=== DATA SECTION ===

((

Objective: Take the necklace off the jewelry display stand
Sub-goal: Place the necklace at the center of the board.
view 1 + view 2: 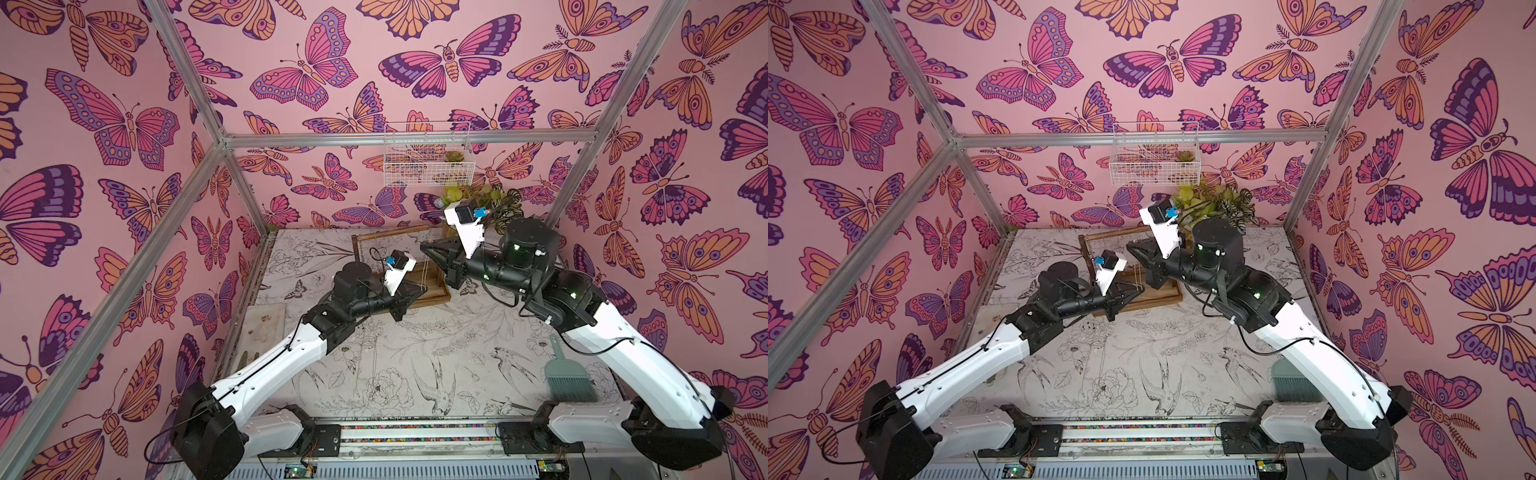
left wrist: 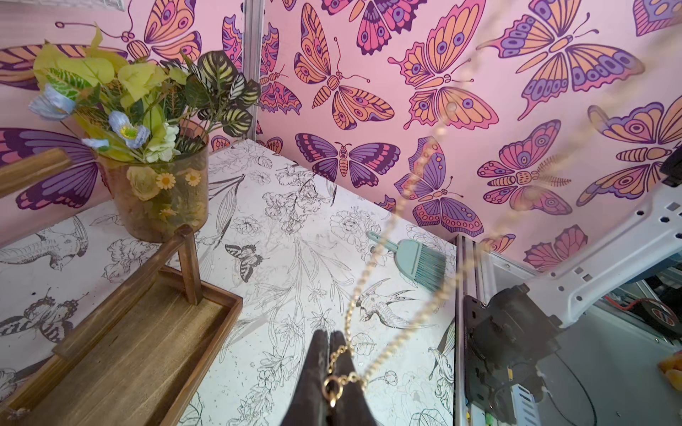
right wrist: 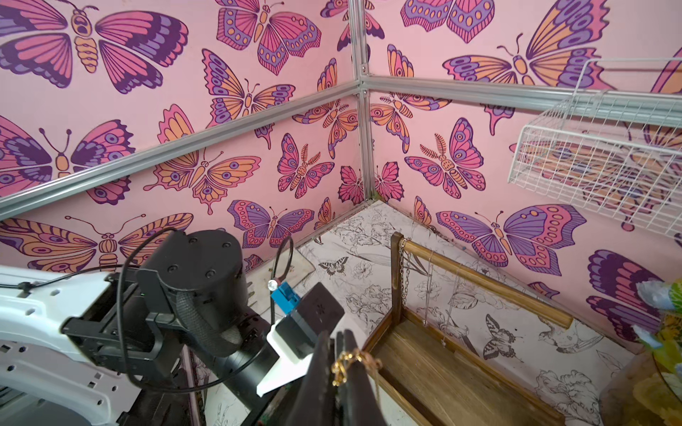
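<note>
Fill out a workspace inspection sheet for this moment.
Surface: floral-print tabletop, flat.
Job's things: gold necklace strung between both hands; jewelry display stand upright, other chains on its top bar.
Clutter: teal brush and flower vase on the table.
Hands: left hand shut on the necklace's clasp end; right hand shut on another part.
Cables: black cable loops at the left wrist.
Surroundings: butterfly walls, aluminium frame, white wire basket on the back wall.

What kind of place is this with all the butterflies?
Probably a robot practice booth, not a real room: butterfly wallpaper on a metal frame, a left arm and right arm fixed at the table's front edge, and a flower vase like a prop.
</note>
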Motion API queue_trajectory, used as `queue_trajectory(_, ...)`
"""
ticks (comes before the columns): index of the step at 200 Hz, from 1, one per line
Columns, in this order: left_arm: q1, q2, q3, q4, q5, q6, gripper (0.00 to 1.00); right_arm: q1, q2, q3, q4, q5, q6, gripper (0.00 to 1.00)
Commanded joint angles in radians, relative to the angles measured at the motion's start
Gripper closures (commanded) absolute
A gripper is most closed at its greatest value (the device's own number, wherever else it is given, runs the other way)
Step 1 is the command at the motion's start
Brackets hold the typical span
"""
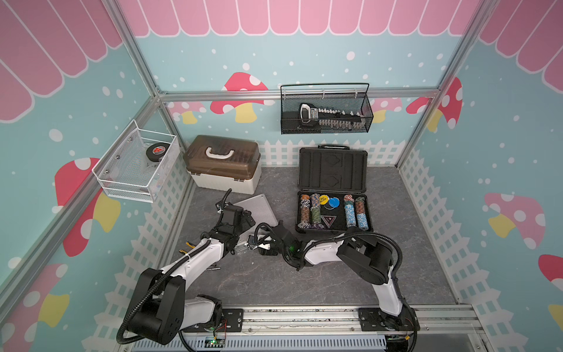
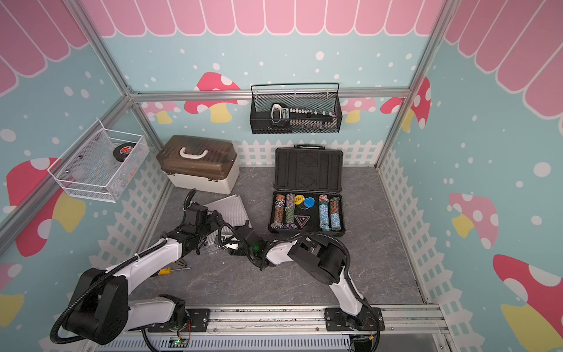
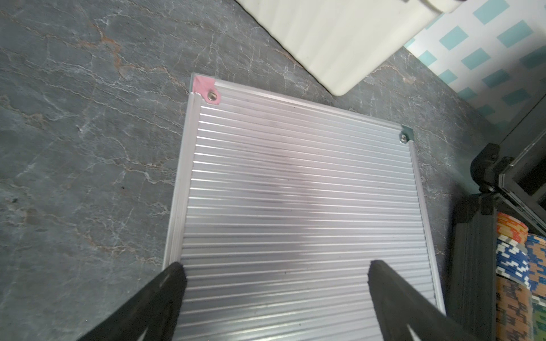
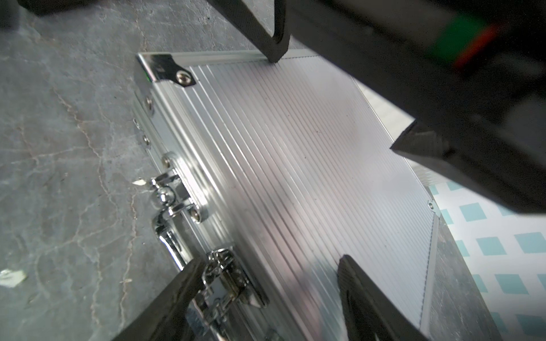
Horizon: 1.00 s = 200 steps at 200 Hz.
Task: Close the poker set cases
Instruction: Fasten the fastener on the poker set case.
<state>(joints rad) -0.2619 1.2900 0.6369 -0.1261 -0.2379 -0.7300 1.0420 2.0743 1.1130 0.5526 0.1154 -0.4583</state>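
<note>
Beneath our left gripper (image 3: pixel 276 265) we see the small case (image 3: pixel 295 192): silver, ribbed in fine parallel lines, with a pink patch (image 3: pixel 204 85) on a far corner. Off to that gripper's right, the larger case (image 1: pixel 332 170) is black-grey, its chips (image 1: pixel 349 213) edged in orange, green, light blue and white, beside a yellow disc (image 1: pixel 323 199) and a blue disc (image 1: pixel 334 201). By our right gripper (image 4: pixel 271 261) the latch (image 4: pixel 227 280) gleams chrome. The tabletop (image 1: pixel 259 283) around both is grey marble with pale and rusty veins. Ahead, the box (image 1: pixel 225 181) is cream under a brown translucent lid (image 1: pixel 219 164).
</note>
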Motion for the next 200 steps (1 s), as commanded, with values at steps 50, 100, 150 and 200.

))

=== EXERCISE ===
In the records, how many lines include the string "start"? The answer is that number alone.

=== RESULT FOR THIS EXERCISE ===
2